Son discours fut alors celui d’une prise de conscience de ce qui selon lui devait être propre aux zaïrois. Tous les secteurs de la société zaïroise devaient être impactés par ce recours à l’authenticité, de l’intellect au culturel. Le MPR (Mouvement Populaire de la Révolution), son parti politique voulut être la « seule confession » et le seul laboratoire à idées de la République.

Pour ce faire, des stratégies politiques furent mises en place. La plus expressive d’entre elles fût l’animation politique culturelle: chants, danses…

Les monuments et autres effigies eurent moins d’impact mais contribuèrent à la magnificence du président Mobutu.

La réorganisation de la structure de l’Etat fit partie du programme.

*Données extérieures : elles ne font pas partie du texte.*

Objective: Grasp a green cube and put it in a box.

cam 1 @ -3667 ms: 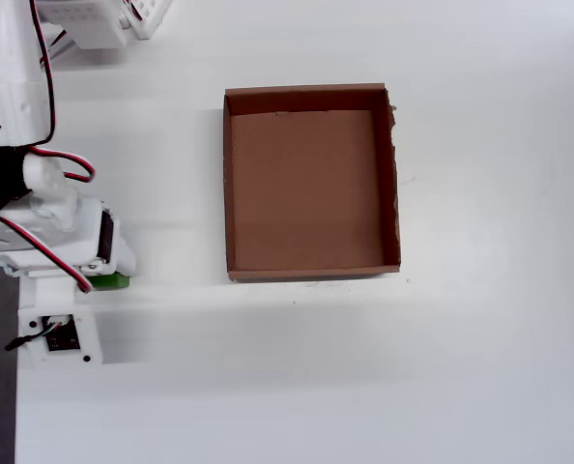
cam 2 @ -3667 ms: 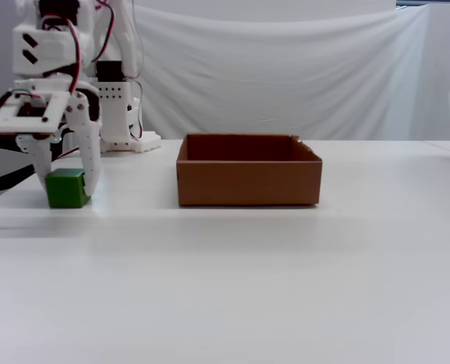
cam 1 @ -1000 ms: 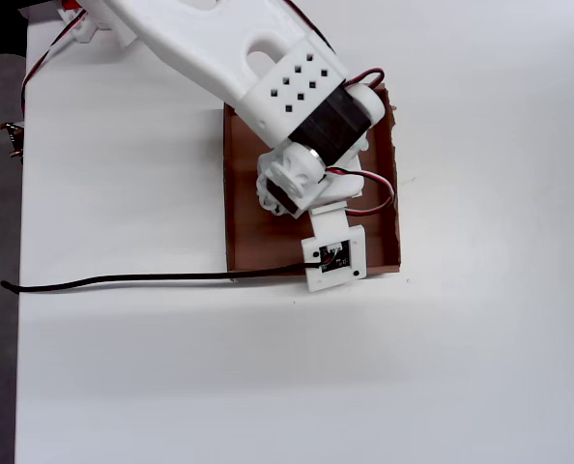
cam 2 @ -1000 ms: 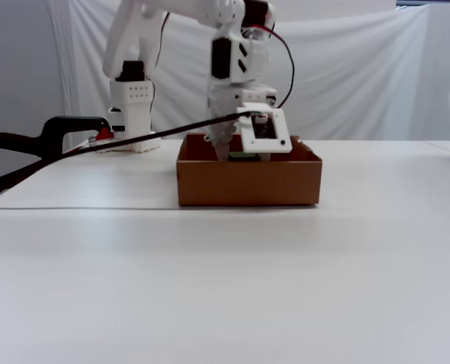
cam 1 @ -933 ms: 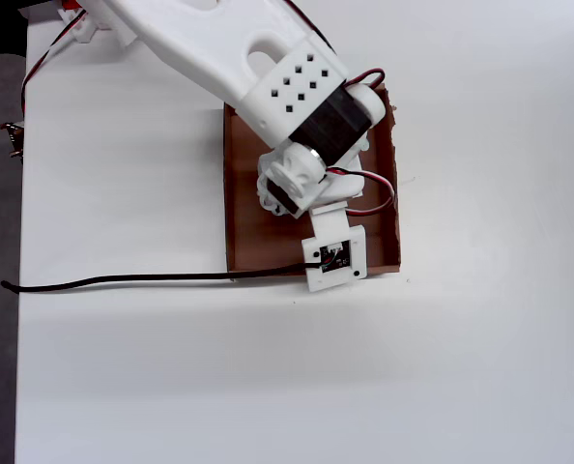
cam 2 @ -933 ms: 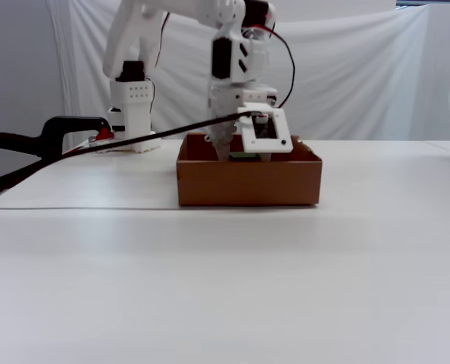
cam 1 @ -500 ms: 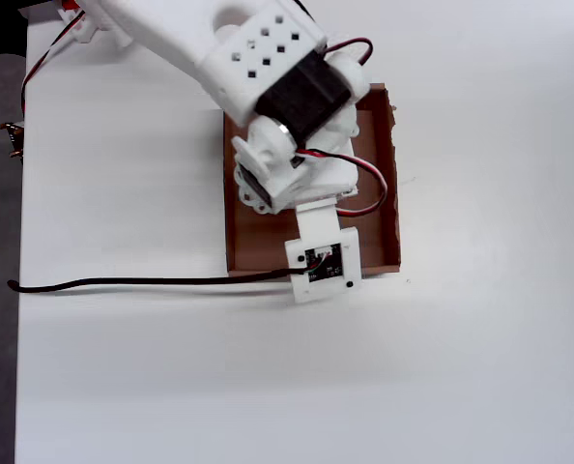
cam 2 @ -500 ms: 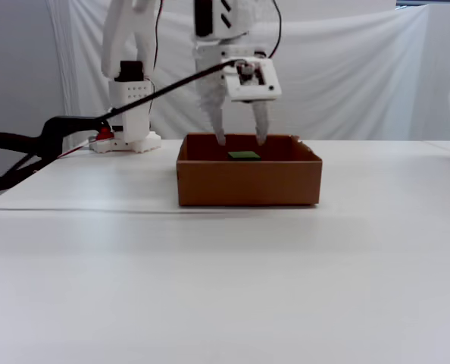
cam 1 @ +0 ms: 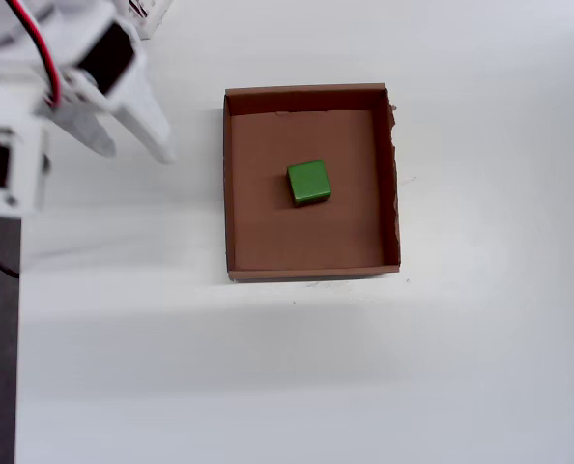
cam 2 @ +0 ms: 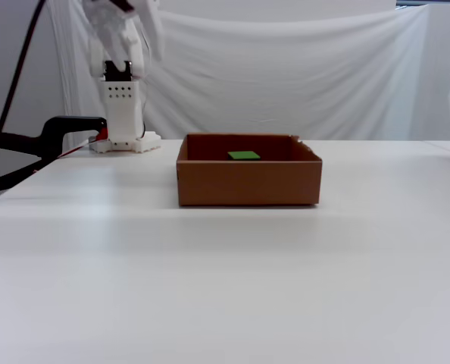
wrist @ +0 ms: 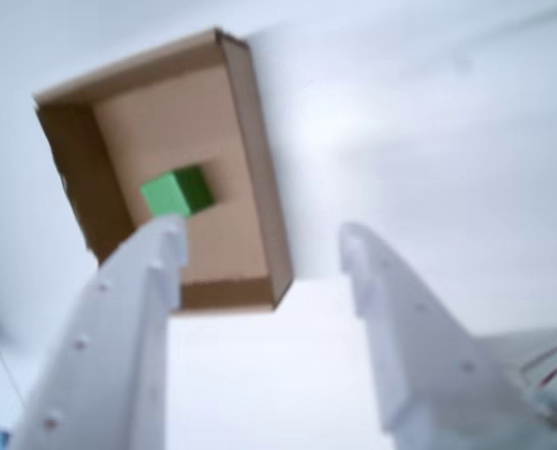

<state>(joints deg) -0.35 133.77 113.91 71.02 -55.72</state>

Le pays fut alors subdivisé en régions, zones, collectivités en lieux et places des provinces, districts et territoires comme les avaient nommés les anciens maîtres. Le gouvernement fut rebaptisé « conseil exécutif » et les membres, commissaires d’Etat…

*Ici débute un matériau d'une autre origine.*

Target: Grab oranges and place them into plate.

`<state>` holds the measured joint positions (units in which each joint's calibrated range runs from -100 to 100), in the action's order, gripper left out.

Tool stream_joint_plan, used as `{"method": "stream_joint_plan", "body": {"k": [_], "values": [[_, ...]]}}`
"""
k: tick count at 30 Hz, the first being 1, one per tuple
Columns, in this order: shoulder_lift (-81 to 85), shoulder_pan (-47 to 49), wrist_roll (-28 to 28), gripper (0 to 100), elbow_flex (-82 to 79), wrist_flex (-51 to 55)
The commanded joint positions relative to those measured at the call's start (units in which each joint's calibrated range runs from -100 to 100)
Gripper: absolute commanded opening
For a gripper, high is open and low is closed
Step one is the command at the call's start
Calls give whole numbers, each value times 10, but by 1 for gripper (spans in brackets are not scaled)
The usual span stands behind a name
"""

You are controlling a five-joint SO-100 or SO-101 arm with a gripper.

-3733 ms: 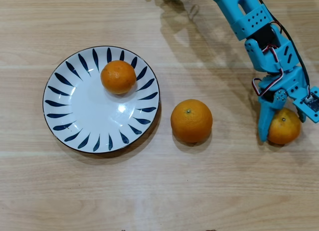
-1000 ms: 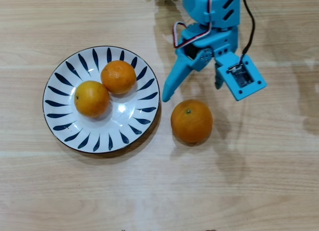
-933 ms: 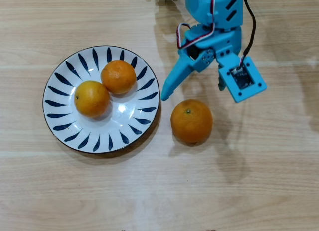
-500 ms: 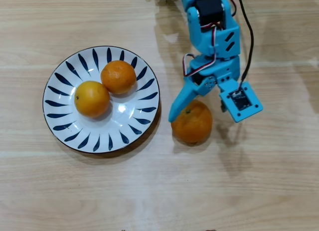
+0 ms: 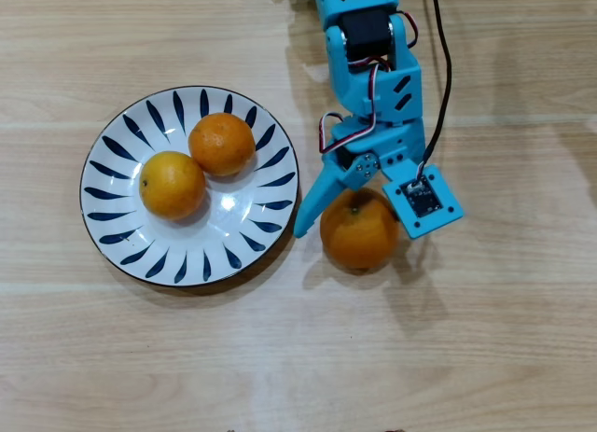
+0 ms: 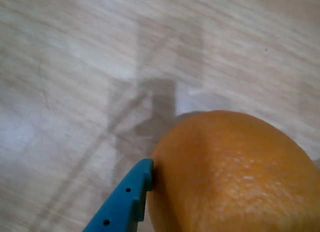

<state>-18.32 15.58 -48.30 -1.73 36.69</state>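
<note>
Straddling third orange (image 5: 359, 234) on table: hand (image 5: 350, 229); two oranges (image 5: 196, 166) on plate (image 5: 126, 229).

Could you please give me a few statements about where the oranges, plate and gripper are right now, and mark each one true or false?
1. Two oranges lie on the plate. True.
2. The third orange also lies on the plate. False: it sits on the wooden table, to the right of the plate in the overhead view.
3. The gripper is at the third orange, one blue finger touching its side. True.
4. The two oranges on the plate lie far apart. False: they lie side by side, touching or nearly so.
5. The plate is plain white. False: dark blue strokes ring its rim.
</note>
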Motion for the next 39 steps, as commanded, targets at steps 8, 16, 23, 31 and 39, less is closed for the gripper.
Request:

Après avoir fait venir au Zaïre les astronautes qui avaient marché sur la lune et avoir fait organisé peu après le combat de boxe du siècle (Mohamed Ali – Georges Foreman), Mobutu « tout puissant » prôna comme doctrine de son parti politique (MPR), le « Mobutisme ». Ce changement était pour lui, la manifestation d’un nationalisme authentique qui se puisait dans l’authenticité. Revigoré par la victoire de la guerre dans le Sud du Zaïre dans la région de Shaba qui voulait faire sécession avec la complicité des « belges », Mobutu se proclama « Président à vie ». Pour aller encore plus loin dans l’authenticité, la société zaïroise devait prendre un tournant laïc. Il fut interdit à l’église de baptiser les enfants en leur attribuant un prénom à consonance biblique, religieuse, occidentale. L’église catholique n’accepta pas cela. Un conflit fut ainsi ouvert entre le Président et l’église. Ce bras de fer continua pratiquement jusqu’à la chute de Mobutu. Ce conflit n’avait pas empêché le Président Mobutu à recevoir le Pape Jean-Paul II ni à tolérer dans les années 80 que certains chrétiens finissent pas porter un prénom chrétien en plus du nom de famille « authentique ».

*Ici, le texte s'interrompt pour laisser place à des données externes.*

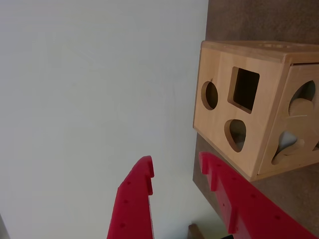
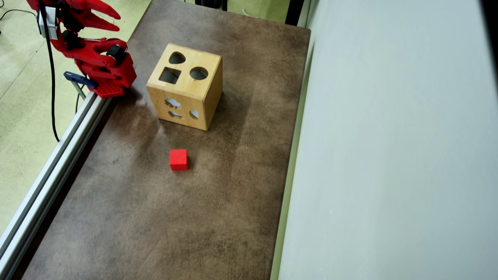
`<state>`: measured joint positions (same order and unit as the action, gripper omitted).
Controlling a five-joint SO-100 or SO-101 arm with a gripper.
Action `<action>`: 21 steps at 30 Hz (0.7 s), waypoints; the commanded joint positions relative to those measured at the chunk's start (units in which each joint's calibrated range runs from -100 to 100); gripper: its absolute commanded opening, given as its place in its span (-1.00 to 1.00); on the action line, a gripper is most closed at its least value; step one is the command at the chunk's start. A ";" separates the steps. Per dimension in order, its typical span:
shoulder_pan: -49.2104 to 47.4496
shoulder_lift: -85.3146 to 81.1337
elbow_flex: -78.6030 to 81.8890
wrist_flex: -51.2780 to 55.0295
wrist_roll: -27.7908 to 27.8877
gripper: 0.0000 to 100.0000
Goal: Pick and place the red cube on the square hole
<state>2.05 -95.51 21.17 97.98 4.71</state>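
Observation:
The red cube (image 2: 178, 159) lies on the brown table, a little in front of the wooden box (image 2: 186, 86) in the overhead view. It does not show in the wrist view. The square hole (image 2: 170, 75) is in the box's top face, beside a round hole and a rounded-triangle hole; the wrist view shows the square hole (image 1: 243, 90) too, on the box (image 1: 259, 107) at the right. My red gripper (image 2: 116, 21) is raised at the top left corner, far from cube and box. In the wrist view the gripper (image 1: 177, 167) is open, with nothing between its fingers.
The arm's red base (image 2: 105, 74) is clamped to an aluminium rail (image 2: 54, 163) along the table's left edge. A pale grey wall (image 2: 389, 155) borders the table's right side. A black cable (image 2: 50, 85) hangs at the left.

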 commanded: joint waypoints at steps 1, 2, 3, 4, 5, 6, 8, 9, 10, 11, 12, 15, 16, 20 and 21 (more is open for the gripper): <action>-0.04 0.26 -0.42 -0.31 0.34 -0.70; -0.04 0.26 -0.42 -0.31 0.34 -0.70; -0.04 0.26 -0.42 -0.31 0.34 -0.70; -0.04 0.26 -0.42 -0.31 0.34 -0.70; -0.04 0.26 -0.42 -0.31 0.34 -0.70; -0.04 0.26 -0.42 -0.31 0.34 -0.70; 0.18 0.26 -0.42 -0.31 0.34 -0.70; 0.33 0.26 -0.42 -0.31 0.34 -0.70; 0.33 0.26 -0.42 -0.31 0.34 -0.70; 0.40 0.26 -0.42 -0.31 0.34 -0.70; 0.48 0.35 -0.42 -0.31 0.34 -0.69; 0.55 1.88 -0.51 -0.31 0.34 -0.70; 0.63 2.73 -1.23 -0.31 0.34 -0.70; 1.37 9.61 -2.03 -0.39 0.34 -0.70; 2.11 11.98 -3.64 -0.39 0.34 -0.70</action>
<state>2.41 -91.10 20.99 97.98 4.71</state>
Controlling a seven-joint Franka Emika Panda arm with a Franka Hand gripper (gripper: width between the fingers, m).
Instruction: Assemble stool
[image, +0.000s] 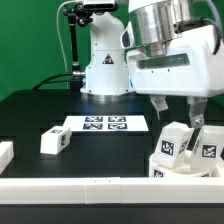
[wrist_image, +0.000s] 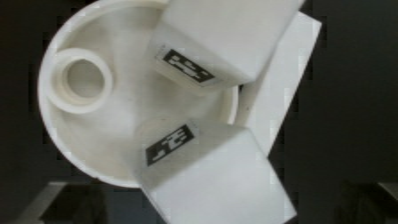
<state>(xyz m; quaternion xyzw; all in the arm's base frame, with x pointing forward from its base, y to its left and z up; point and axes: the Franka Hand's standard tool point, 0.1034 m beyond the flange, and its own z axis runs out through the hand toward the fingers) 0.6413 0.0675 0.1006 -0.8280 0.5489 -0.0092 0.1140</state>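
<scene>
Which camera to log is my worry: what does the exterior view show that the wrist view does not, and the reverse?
Only the exterior view: the gripper, fingers apart above the parts, a loose leg lying toward the exterior view's left, the marker board and the border rail. Only the wrist view: the seat disc's inner face with its empty round socket. Both: two tagged legs at the seat.

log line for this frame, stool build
gripper open, over seat disc | two legs on seat disc | third leg loose on table beside marker board
</scene>
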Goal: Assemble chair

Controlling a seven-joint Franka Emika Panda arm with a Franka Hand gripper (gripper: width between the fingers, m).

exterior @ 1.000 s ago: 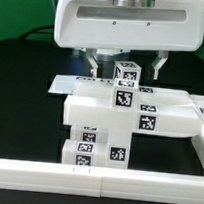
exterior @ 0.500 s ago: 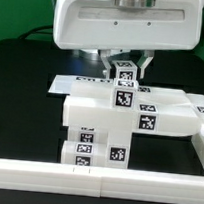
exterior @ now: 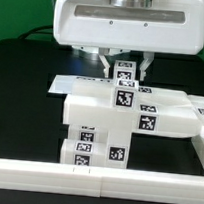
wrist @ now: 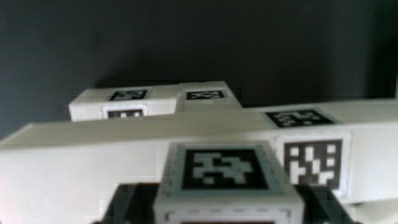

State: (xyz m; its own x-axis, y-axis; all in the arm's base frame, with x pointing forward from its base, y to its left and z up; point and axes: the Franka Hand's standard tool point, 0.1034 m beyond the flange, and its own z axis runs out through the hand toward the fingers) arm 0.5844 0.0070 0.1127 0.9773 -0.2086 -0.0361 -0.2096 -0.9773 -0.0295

La laïcité prônée par Mobutu avait revalorisée les religions traditionnelles et prônait un « dieu des ancêtres », s’opposant de facto à la religion chrétienne qui interdisait la célébration des fêtes ou autres manifestations à consonance catholique en pleine semaine.

Le nouveau « dieu » des ancêtres fut ériger des statuts et des images de lui en lieux et places de tous les signes religieux (catholique), monuments et statuts en liens avec le passé colonial.

En interne, au Zaïre, le port de l’Abacost devint alors à lui seul, porteur d’un message multidimensionnel. Le port du costume devint la manifestation de l’opposition au « dieu » des ancêtres. En 2020, autres temps, mêmes mœurs?